▶ [Exercise objective] Where does the string "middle" occur in the records? Copy each line that holds it.

▶ [Materials provided]

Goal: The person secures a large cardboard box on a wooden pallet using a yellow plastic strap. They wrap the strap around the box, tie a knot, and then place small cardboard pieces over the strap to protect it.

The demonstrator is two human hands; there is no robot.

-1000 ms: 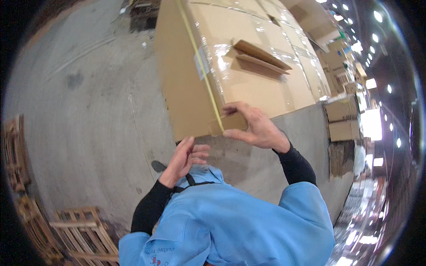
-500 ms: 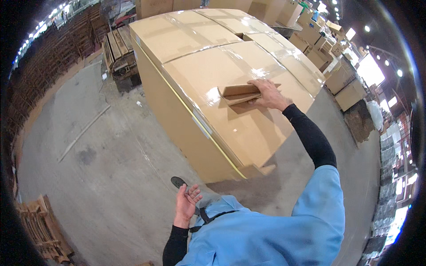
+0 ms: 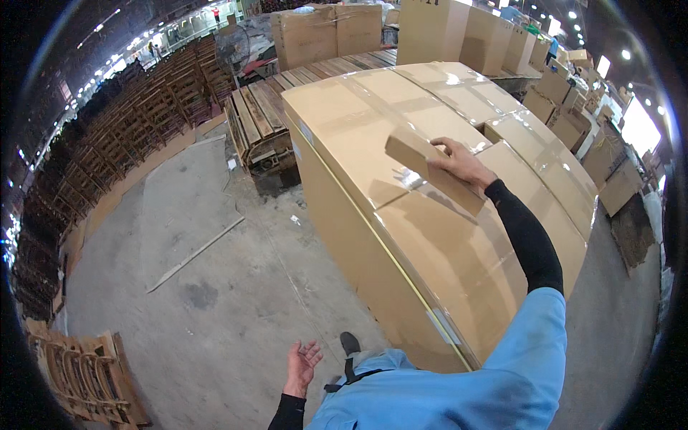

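Observation:
My right hand (image 3: 462,163) grips a folded piece of cardboard (image 3: 410,152), long and narrow, over the top of a bundle of big cardboard boxes (image 3: 494,265). Its far-left end sticks out past my fingers, and a shadow falls on the box tops beneath it. Clear tape runs across these tops, and a yellow strap (image 3: 351,198) lies along the near left side. By my body, above the floor, hangs my left hand (image 3: 304,364), palm partly up, fingers apart and nothing in it.
Wooden pallets (image 3: 261,115) stand beyond the boxes, with more cartons (image 3: 330,32) behind. Stacked dark wooden frames (image 3: 136,122) line the far left. A thin strip (image 3: 195,255) lies on the concrete floor (image 3: 236,315). Wooden pieces (image 3: 89,373) sit at lower left; piled cartons (image 3: 620,172) at right.
My right hand has carried the folded cardboard farther forward over the boxes, turning its flat outer face up. The view has shifted, showing more of the background. My left hand stays low and open.

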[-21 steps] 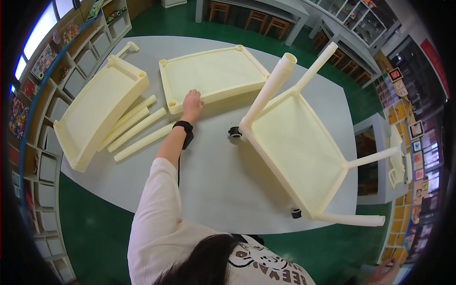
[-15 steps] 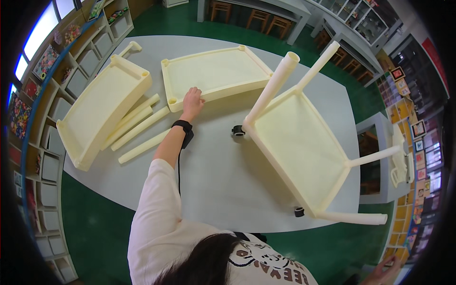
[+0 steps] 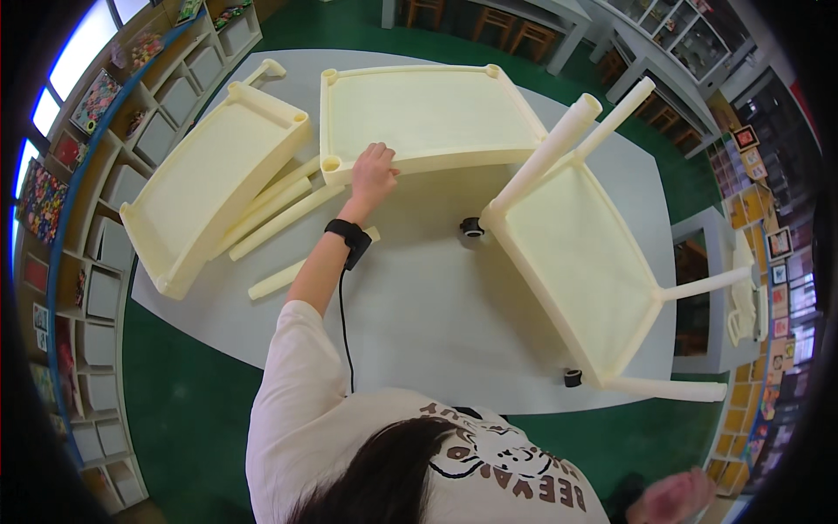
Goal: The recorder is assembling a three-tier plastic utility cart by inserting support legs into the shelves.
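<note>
My left hand [image 3: 374, 173] is closed over the near rim of a cream plastic shelf tray [image 3: 432, 109], by its near-left corner socket. That tray lies at the table's far side. A second cream tray [image 3: 214, 179] is to its left. Several loose cream tubes [image 3: 288, 218] lie between that tray and my left forearm; one shorter tube [image 3: 279, 278] is partly hidden under the arm. On the right, a partly assembled trolley frame [image 3: 580, 262] is tilted, with tubes at its corners and black casters [image 3: 471, 227]. My right hand [image 3: 672, 499] is low at the right, blurred, away from the parts.
Everything lies on a pale grey table [image 3: 419, 323] with a curved edge. Low shelves with white bins [image 3: 96, 349] line the left wall. Another table and wooden stools [image 3: 532, 39] stand beyond, and a grey desk [image 3: 711, 288] is at the right. A black cable [image 3: 346, 332] hangs from my left wrist.
The whole view has shifted, so the parts appear farther right. My left hand stays on the tray's rim. My right hand has moved leftward and become more blurred.
</note>
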A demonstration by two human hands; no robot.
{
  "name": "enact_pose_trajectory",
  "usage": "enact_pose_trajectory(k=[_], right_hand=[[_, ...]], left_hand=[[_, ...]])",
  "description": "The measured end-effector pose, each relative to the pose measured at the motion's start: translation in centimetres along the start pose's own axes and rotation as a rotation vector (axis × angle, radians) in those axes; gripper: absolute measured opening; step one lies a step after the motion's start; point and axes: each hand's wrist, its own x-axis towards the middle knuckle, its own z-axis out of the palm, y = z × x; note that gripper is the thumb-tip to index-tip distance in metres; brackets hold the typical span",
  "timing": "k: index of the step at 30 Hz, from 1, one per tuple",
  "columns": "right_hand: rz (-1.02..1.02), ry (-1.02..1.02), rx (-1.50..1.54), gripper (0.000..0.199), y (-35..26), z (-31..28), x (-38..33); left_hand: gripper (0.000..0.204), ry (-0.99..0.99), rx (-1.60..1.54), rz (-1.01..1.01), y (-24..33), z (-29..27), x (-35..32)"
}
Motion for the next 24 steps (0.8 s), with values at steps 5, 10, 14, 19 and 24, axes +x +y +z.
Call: enact_pose_trajectory(k=[5, 10, 14, 19, 24], right_hand=[[-0.048, -0.004, 0.617, 0.030, -10.9, 8.9, 6.8], [-0.083, -0.093, 0.692, 0.036, -19.3, 21.6, 17.1], [-0.188, 0.002, 0.362, 0.036, -23.5, 30.5, 21.0], [-0.360, 0.044, 0.575, 0.015, -24.1, 33.1, 23.6], [-0.585, 0.206, 0.737, 0.007, -22.7, 31.8, 27.7]], left_hand=[[0.024, 0.092, -0.015, 0.019, 0.5, -3.8, 0.8], [0.025, 0.142, -0.025, 0.012, 2.2, -6.8, 2.0], [0.025, 0.195, -0.022, 0.037, 3.5, -9.9, 1.7], [0.025, 0.235, 0.014, 0.056, 3.2, -14.3, -0.2], [0.025, 0.263, 0.020, 0.028, 4.2, -17.4, -0.1]])
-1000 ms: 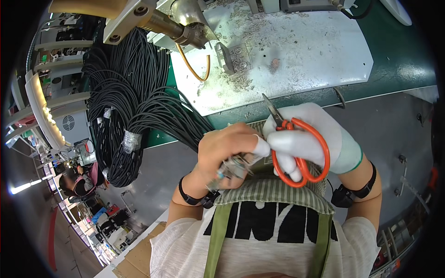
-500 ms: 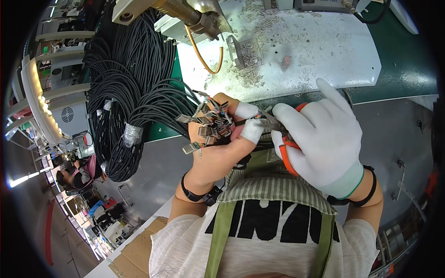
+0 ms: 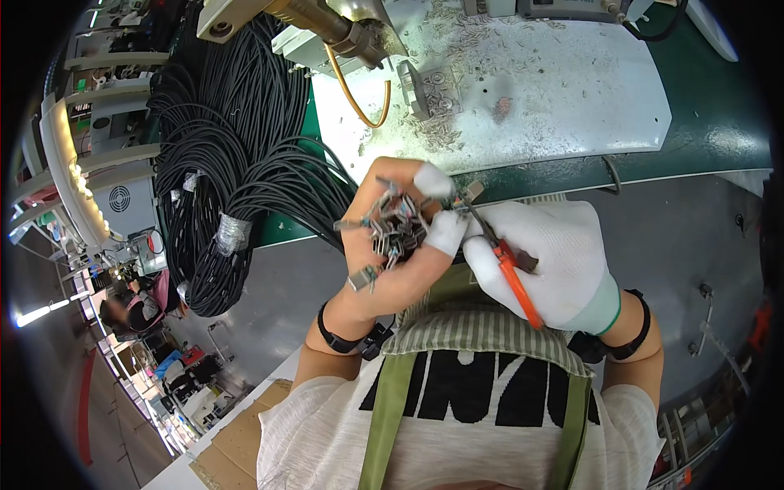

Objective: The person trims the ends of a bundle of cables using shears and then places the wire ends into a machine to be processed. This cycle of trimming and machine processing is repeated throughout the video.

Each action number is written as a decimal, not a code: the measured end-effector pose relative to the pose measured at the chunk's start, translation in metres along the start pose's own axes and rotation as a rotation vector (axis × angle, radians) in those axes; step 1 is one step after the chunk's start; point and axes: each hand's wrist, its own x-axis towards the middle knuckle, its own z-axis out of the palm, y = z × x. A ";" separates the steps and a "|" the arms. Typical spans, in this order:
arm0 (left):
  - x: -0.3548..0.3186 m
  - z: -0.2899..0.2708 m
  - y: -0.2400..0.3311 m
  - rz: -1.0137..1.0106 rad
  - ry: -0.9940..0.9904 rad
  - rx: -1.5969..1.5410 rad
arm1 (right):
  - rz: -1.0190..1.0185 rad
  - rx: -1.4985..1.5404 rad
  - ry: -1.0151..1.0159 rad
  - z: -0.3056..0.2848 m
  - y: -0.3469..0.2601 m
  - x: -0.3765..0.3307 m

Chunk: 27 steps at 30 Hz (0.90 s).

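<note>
My left hand [image 3: 392, 245], bare but with white caps on two fingertips, is closed around a bunch of small metal connectors [image 3: 390, 224] on the ends of black cables. My right hand [image 3: 555, 261] wears a white glove and grips orange-handled scissors [image 3: 510, 273]. The scissor tips point up-left and meet the connector bunch between the capped fingertips. Both hands are held close to my chest, just in front of the green bench edge [image 3: 572, 173].
Large bundles of black cable [image 3: 220, 188], taped in places, hang over the bench's left end. A white work mat [image 3: 523, 90] littered with metal scraps lies on the bench, with a machine nozzle and orange tube [image 3: 351, 49] above it. Another person [image 3: 135, 306] sits far left.
Both hands have come lower and closer together. The scissors turned from held up in the fist to pointing their tips into the connector bunch. The left hand still holds the bunch.
</note>
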 end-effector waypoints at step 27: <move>0.095 -0.060 -0.041 -0.489 -0.092 -0.489 | 0.334 0.528 -0.188 -0.008 0.045 0.118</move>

▶ [Written reply]
  "description": "The measured end-effector pose, each relative to the pose measured at the motion's start: translation in centimetres along the start pose's own axes and rotation as a rotation vector (axis × angle, radians) in those axes; gripper: absolute measured opening; step one lies a step after the motion's start; point and axes: each hand's wrist, its own x-axis towards the middle knuckle, its own z-axis out of the palm, y = z × x; note that gripper is the thumb-tip to index-tip distance in metres; brackets hold the typical span",
Each action number is written as a decimal, not a code: the measured end-effector pose relative to the pose measured at the chunk's start, translation in metres along the start pose's own axes and rotation as a rotation vector (axis × angle, radians) in those axes; step 1 is one step after the chunk's start; point and axes: each hand's wrist, its own x-axis towards the middle knuckle, its own z-axis out of the palm, y = z × x. A ";" separates the steps and a "|" the arms. Typical spans, in this order:

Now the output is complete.